##### Data

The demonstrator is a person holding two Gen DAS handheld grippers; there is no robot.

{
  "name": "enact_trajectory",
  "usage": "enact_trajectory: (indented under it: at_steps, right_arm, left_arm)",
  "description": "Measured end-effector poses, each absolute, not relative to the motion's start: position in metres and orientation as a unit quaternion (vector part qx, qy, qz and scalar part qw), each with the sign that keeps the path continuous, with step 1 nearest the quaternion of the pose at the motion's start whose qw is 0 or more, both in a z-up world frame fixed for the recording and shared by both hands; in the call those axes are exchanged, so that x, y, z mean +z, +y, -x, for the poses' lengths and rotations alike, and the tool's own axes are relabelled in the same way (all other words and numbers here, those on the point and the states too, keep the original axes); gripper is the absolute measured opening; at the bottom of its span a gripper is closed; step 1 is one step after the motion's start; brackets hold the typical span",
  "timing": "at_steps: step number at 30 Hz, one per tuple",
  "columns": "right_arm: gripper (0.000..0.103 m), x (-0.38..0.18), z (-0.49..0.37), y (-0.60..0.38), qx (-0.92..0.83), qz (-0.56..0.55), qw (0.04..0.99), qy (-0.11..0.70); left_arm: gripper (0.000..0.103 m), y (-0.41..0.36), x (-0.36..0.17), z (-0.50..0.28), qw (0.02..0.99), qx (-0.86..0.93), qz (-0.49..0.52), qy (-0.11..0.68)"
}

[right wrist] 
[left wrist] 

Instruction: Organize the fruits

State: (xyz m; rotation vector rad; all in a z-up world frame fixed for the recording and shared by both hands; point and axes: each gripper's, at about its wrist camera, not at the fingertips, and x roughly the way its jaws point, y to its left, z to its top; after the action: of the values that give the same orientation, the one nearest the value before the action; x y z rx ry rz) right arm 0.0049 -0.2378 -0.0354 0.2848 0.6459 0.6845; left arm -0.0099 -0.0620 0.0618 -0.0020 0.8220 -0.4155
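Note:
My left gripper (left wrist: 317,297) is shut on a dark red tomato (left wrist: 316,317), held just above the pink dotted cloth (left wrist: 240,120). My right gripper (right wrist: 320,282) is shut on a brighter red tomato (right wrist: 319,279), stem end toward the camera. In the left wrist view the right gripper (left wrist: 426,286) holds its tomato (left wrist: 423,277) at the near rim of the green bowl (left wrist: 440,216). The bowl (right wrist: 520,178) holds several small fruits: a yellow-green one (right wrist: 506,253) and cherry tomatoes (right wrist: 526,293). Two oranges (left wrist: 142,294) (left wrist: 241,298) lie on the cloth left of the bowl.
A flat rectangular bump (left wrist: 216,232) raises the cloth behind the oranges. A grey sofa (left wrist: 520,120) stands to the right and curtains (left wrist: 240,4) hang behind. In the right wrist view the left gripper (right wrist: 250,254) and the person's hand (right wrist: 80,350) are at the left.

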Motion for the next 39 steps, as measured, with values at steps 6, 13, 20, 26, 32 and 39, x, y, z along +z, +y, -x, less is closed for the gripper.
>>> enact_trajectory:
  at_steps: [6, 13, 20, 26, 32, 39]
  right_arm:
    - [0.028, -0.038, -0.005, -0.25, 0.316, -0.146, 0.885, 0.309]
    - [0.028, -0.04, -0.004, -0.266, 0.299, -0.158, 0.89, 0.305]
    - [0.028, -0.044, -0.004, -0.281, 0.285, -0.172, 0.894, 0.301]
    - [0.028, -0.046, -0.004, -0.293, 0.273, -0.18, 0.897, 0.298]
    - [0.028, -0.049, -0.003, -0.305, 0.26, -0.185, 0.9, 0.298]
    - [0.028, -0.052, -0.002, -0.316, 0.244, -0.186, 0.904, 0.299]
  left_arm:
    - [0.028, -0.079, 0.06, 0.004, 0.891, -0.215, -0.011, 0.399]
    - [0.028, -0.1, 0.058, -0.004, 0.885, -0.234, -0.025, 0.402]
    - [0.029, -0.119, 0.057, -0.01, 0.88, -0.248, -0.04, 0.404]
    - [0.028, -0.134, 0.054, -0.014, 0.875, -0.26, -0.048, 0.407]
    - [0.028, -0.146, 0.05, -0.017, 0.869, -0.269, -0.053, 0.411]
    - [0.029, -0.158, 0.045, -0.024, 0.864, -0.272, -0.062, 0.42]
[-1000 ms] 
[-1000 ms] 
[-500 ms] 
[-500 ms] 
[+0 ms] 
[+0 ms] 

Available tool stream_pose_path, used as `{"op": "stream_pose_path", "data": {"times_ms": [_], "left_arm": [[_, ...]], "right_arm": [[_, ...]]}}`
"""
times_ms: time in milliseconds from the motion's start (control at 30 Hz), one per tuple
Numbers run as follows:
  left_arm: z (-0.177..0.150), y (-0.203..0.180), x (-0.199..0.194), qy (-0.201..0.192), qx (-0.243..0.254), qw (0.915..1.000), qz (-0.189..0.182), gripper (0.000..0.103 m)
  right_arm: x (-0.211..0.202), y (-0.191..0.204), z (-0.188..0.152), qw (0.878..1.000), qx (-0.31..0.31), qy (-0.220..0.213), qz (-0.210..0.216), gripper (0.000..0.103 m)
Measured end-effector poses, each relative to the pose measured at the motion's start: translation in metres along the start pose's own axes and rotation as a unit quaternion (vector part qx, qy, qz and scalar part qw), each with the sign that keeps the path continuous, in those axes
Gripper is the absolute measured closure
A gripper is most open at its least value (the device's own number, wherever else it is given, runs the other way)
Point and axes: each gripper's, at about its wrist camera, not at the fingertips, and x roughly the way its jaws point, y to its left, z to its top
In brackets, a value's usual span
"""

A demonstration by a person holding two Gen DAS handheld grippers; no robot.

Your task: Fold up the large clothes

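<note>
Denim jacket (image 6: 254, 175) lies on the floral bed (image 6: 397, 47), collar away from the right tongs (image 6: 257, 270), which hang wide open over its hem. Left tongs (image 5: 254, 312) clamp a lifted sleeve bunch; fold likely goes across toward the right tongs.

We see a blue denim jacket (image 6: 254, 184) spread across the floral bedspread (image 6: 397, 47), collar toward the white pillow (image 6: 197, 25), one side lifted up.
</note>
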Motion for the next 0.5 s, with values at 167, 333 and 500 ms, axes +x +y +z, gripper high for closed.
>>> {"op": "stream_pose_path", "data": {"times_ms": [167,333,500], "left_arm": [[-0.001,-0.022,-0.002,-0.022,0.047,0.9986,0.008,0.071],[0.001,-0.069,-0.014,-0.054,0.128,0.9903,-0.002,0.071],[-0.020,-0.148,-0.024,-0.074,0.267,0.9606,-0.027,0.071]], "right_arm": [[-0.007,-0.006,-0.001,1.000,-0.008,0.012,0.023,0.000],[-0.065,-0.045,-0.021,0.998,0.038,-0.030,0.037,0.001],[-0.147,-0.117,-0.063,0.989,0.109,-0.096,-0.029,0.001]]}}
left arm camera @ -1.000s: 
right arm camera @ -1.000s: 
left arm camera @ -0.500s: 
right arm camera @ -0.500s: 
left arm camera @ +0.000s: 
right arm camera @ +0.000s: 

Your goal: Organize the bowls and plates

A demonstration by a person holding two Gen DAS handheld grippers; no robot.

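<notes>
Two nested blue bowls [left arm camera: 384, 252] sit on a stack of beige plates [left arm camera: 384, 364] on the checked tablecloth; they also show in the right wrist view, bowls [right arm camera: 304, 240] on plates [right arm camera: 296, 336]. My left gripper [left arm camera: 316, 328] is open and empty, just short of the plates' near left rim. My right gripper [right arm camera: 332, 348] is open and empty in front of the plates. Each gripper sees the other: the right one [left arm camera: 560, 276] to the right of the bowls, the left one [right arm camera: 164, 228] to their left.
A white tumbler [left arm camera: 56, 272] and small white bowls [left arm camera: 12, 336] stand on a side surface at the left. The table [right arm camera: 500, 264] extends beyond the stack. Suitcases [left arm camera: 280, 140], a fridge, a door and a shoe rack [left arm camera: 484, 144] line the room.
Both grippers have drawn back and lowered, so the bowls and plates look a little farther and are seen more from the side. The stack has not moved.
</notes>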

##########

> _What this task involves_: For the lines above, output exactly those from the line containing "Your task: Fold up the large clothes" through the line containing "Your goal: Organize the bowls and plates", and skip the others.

> _Task response_:
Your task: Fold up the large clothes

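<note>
Denim jacket (image 6: 254, 175) lies on the floral bed (image 6: 397, 47), collar away from the right tongs (image 6: 257, 270), which hang wide open over its hem. Left tongs (image 5: 254, 312) clamp a lifted sleeve bunch; fold likely goes across toward the right tongs.

We see a blue denim jacket (image 6: 254, 184) spread across the floral bedspread (image 6: 397, 47), collar toward the white pillow (image 6: 197, 25), one side lifted up.
</note>
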Motion for the next 0.5 s, with values at 167, 333 and 500 ms, axes +x +y +z, gripper high for closed.
>>> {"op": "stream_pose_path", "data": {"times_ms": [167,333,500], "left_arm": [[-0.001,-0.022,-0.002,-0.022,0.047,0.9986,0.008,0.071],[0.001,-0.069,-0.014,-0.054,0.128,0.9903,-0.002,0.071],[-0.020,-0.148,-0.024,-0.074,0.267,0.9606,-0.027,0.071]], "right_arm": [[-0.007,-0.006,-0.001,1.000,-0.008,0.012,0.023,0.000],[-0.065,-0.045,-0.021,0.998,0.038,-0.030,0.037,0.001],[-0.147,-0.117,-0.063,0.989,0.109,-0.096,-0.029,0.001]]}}
left arm camera @ -1.000s: 
right arm camera @ -1.000s: 
left arm camera @ -0.500s: 
right arm camera @ -0.500s: 
left arm camera @ +0.000s: 
right arm camera @ +0.000s: 

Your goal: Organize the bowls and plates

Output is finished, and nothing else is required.